» ASSIGNMENT: Your task is to output the data exactly as it stands.

* * * * *

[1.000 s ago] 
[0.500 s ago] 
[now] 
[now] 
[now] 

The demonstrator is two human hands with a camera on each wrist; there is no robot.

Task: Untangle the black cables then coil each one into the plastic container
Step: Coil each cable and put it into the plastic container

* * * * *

» SOLUTION TO THE PROBLEM:
[1.000 s ago] 
[0.500 s ago] 
[now] 
[now] 
[now] 

The demonstrator is two human hands with a camera on each wrist; there is no robot.

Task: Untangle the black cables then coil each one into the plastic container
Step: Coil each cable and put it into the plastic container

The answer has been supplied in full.